Intervenuto in conferenza stampa per presentare il match di domani contro il Barcellona, l’allenatore del Siviglia, Matias Almeyda, si è lasciato andare a un duro sfogo sull’ipocrisia del mondo del calcio. Le sue parole sono state riprese da Marca.

Le parole di Almeyda

Riporta Marca:

“Il calcio ha qualcosa di molto bello: suscita sentimenti. Per me, se usato correttamente, è un rimedio per molte persone, come per molti di noi. Da questo punto di vista dico: a quanti dà da mangiare?”
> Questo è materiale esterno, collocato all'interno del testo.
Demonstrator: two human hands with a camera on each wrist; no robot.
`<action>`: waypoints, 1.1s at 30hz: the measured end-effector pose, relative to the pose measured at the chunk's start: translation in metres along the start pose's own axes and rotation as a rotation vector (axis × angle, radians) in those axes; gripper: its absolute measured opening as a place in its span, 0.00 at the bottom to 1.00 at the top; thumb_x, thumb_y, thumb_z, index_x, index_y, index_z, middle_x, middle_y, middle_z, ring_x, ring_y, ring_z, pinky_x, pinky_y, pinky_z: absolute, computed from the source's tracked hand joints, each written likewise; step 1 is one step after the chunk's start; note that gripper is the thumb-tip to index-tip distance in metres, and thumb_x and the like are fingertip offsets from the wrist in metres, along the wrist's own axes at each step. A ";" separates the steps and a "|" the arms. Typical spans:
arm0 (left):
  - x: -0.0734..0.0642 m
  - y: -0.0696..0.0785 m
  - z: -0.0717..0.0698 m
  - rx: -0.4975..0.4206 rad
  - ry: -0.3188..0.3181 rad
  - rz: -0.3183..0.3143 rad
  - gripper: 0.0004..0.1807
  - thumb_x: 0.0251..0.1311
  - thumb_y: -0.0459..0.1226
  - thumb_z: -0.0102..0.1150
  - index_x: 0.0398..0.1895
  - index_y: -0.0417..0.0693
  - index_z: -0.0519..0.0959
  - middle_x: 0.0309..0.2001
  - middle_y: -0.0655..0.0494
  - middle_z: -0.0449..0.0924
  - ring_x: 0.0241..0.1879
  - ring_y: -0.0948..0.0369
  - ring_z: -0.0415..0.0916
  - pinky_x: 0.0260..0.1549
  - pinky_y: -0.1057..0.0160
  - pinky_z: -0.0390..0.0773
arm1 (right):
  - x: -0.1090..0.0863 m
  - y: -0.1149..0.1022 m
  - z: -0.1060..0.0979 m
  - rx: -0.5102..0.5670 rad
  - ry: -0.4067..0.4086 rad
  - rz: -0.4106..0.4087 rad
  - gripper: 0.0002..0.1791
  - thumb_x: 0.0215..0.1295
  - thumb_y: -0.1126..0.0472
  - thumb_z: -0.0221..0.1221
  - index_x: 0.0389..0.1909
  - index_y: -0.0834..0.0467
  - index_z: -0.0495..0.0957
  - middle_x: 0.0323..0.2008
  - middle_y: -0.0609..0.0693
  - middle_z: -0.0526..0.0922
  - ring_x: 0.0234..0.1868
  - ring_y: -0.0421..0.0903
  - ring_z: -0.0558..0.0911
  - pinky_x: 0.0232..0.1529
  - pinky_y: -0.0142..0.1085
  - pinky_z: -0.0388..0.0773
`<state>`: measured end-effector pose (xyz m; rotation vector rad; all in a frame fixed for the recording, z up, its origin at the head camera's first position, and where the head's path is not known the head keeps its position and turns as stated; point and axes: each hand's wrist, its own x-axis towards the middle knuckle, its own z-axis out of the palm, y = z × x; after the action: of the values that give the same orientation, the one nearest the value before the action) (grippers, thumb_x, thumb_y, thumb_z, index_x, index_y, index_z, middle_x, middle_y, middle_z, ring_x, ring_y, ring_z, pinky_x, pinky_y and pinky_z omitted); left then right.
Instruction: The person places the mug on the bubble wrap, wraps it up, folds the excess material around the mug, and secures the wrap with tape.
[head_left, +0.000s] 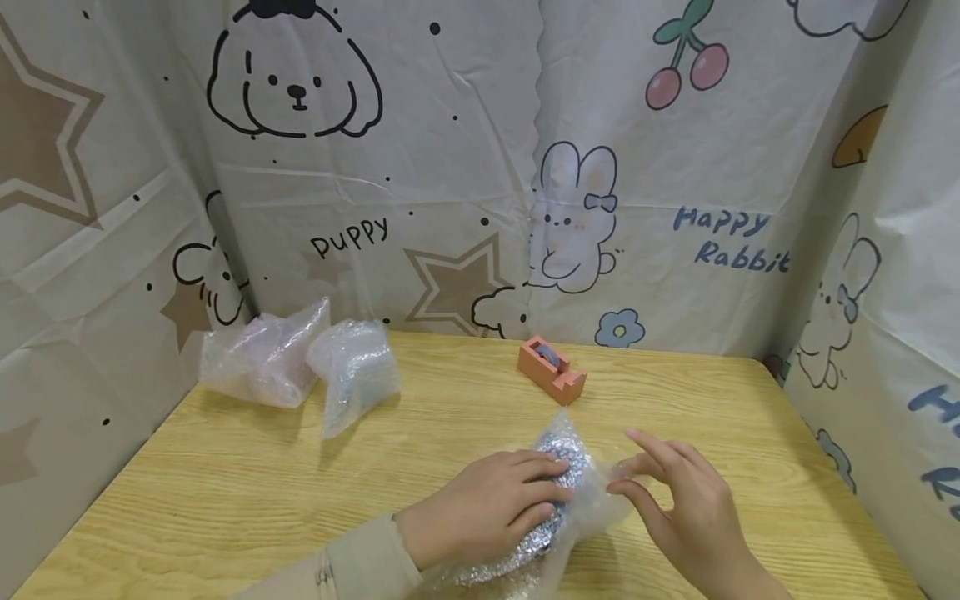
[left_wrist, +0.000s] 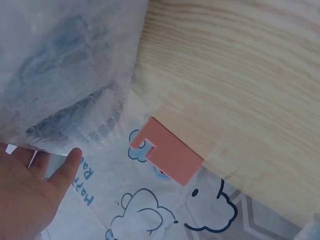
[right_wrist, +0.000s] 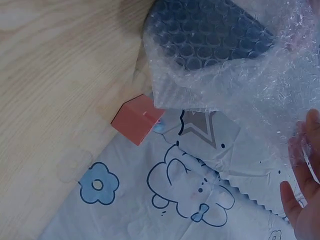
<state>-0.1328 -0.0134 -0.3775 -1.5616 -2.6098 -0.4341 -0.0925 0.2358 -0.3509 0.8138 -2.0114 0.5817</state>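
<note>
A dark object [right_wrist: 210, 35] lies inside clear bubble wrap [head_left: 596, 508] near the front of the table; its exact kind is hidden by the film. Across the top of this bundle rests my left hand [head_left: 498, 500], palm down, with fingers extended and spread. At the bundle's right side, my right hand [head_left: 693, 508] pinches a loose flap of the wrap between thumb and middle finger, while the index finger points away. Just beyond the bundle stands an orange tape dispenser [head_left: 551, 371] with a roll of tape in it.
Two bubble-wrapped bundles, a pinkish one [head_left: 262, 358] and a pale one [head_left: 356, 367], sit at the back left of the wooden table [head_left: 225, 500]. Printed curtains [head_left: 450, 167] enclose the back and both sides.
</note>
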 end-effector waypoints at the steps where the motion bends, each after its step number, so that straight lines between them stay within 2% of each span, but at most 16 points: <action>1: 0.000 0.000 0.000 0.003 0.003 0.004 0.22 0.79 0.48 0.35 0.64 0.58 0.77 0.71 0.61 0.64 0.71 0.61 0.59 0.68 0.57 0.64 | 0.001 0.002 0.003 -0.013 -0.007 0.014 0.33 0.71 0.40 0.51 0.57 0.66 0.75 0.29 0.42 0.85 0.33 0.42 0.80 0.40 0.29 0.77; 5: -0.001 0.001 0.001 0.016 -0.001 0.015 0.22 0.79 0.46 0.35 0.60 0.53 0.79 0.69 0.58 0.68 0.71 0.60 0.60 0.68 0.59 0.63 | 0.006 0.009 0.017 -0.015 -0.068 0.089 0.34 0.68 0.39 0.53 0.62 0.63 0.72 0.28 0.40 0.86 0.33 0.43 0.81 0.38 0.37 0.76; 8: -0.001 0.001 0.001 0.015 -0.024 0.008 0.21 0.79 0.46 0.36 0.58 0.52 0.79 0.68 0.55 0.70 0.71 0.59 0.59 0.69 0.59 0.61 | 0.007 0.011 0.028 -0.020 -0.127 0.150 0.34 0.58 0.50 0.66 0.63 0.62 0.71 0.28 0.39 0.85 0.33 0.42 0.82 0.37 0.40 0.78; 12: -0.002 0.002 0.003 -0.020 -0.054 -0.028 0.20 0.79 0.45 0.35 0.57 0.51 0.78 0.66 0.54 0.71 0.71 0.57 0.59 0.69 0.59 0.62 | 0.007 0.011 0.041 -0.025 -0.220 0.251 0.44 0.39 0.67 0.77 0.62 0.60 0.70 0.27 0.39 0.84 0.29 0.40 0.80 0.32 0.38 0.79; 15: -0.003 0.004 0.004 -0.059 -0.081 -0.067 0.21 0.80 0.46 0.34 0.59 0.50 0.77 0.68 0.54 0.69 0.73 0.55 0.57 0.69 0.57 0.62 | 0.006 0.007 0.046 -0.015 -0.289 0.346 0.45 0.40 0.71 0.76 0.63 0.59 0.68 0.27 0.39 0.83 0.28 0.39 0.79 0.29 0.35 0.77; 17: -0.004 0.006 0.005 -0.062 -0.099 -0.086 0.23 0.80 0.46 0.32 0.62 0.50 0.75 0.70 0.53 0.66 0.74 0.55 0.54 0.69 0.55 0.62 | 0.006 0.003 0.048 -0.019 -0.310 0.377 0.45 0.41 0.72 0.76 0.64 0.60 0.66 0.28 0.40 0.83 0.28 0.40 0.78 0.29 0.35 0.76; 22: -0.010 0.014 0.003 -0.034 -0.134 -0.105 0.24 0.80 0.45 0.33 0.69 0.46 0.69 0.75 0.52 0.57 0.76 0.54 0.48 0.70 0.54 0.58 | 0.003 -0.002 0.051 -0.061 -0.285 0.376 0.48 0.39 0.73 0.77 0.65 0.60 0.66 0.29 0.42 0.84 0.30 0.44 0.79 0.36 0.42 0.79; 27: -0.019 0.023 -0.002 -0.097 -0.131 -0.134 0.25 0.79 0.44 0.37 0.73 0.45 0.64 0.78 0.51 0.48 0.77 0.54 0.42 0.70 0.52 0.59 | -0.002 -0.002 0.054 -0.068 -0.217 0.352 0.53 0.33 0.74 0.78 0.66 0.61 0.63 0.38 0.48 0.84 0.39 0.50 0.81 0.45 0.48 0.78; 30: -0.029 0.024 -0.005 -0.110 -0.111 -0.131 0.27 0.77 0.44 0.43 0.74 0.45 0.62 0.78 0.50 0.48 0.76 0.54 0.45 0.69 0.51 0.61 | -0.003 0.000 0.056 -0.049 -0.184 0.280 0.55 0.31 0.77 0.77 0.67 0.62 0.62 0.38 0.49 0.82 0.42 0.51 0.80 0.46 0.47 0.77; 33: -0.041 0.023 -0.007 -0.052 -0.053 -0.075 0.29 0.74 0.45 0.51 0.73 0.44 0.62 0.76 0.46 0.53 0.74 0.52 0.52 0.67 0.51 0.65 | -0.006 0.001 0.058 -0.023 -0.161 0.197 0.54 0.31 0.79 0.76 0.66 0.64 0.63 0.34 0.46 0.83 0.40 0.48 0.79 0.46 0.44 0.77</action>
<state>-0.0937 -0.0401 -0.3744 -1.5145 -2.7261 -0.4765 -0.1223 0.1999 -0.3857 0.6710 -2.2595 0.6197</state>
Almeyda ha voluto approfondire la sua riflessione:

“Il calcio è il fedele riflesso delle società, per me. Ci sono guerre e noi stiamo parlando di una partita; questo significa che non ci importa nulla. È la parte triste, il business deve andare avanti e ci stiamo rompendo la testa su come sarà la squadra che giocherà. Così passiamo da qualcosa di molto bello a qualcosa di quasi disumano. Se ogni razzo che si lancia costa 50 milioni di euro e poi diciamo che in Africa c’è fame, perché invece di lanciare razzi non portiamo 50 milioni di euro in riso e istruzione? Continuiamo a vivere in un mondo egoista”
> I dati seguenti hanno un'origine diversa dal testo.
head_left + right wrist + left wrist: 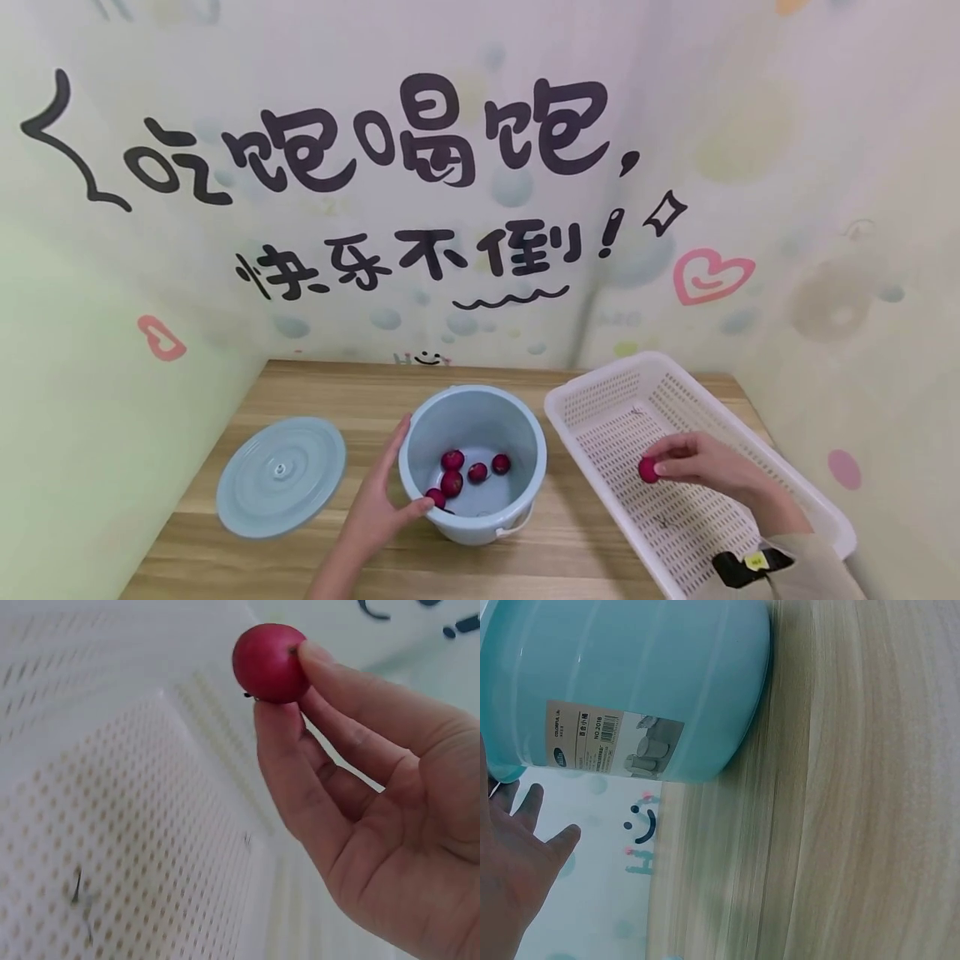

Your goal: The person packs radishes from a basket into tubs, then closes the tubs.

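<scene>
My right hand (701, 462) pinches a small round red radish (648, 469) between thumb and fingertips, above the white slotted basket (795, 492). In the right wrist view the radish (270, 663) is smooth and deep red, with a short dark stub underneath. A light blue bucket (471, 528) stands upright on the table, with several red radishes (452, 482) at its bottom. At the bucket's left side is my left hand (378, 500), the thumb at the rim. The left wrist view shows that hand's fingers (564, 841) spread and fairly straight beside the bucket.
A light blue lid (282, 477) lies flat on the wooden table (570, 533), left of the bucket. Behind is a printed wall (450, 333). Thin dark stem bits (77, 886) lie on the basket's floor. The bucket's white handle (517, 525) hangs down.
</scene>
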A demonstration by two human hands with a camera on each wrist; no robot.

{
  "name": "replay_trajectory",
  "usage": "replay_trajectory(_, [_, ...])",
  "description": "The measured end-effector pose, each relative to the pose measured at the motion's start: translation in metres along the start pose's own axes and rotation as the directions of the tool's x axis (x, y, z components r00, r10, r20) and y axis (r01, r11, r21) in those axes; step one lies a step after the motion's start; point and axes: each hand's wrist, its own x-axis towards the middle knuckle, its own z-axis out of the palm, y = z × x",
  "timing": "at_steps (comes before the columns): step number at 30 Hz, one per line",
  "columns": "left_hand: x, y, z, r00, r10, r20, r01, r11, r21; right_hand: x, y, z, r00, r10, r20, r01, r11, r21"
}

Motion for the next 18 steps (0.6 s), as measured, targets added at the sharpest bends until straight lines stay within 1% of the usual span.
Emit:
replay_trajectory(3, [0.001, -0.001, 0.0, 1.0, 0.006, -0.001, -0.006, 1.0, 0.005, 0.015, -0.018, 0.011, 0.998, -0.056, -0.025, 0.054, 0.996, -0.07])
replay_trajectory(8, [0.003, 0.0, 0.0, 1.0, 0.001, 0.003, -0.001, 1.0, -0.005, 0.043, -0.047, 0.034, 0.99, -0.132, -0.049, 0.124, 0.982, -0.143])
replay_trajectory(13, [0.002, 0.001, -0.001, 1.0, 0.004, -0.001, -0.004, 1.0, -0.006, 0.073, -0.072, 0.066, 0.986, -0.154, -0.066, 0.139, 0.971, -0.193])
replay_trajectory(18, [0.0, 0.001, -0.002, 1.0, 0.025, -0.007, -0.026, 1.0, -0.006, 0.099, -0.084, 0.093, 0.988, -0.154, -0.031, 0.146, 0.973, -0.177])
“Guardate giornalisti, allenatori, arbitri… è tutto molto separato. Non era così in nessuna parte del mondo e fa parte dello stesso processo per cui c’è una guerra e continuiamo a giocare», concludeva, aggiungendo che, per lui, “socialmente il mondo sta regredendo sotto tutti gli aspetti e siamo tutti parte di questo”.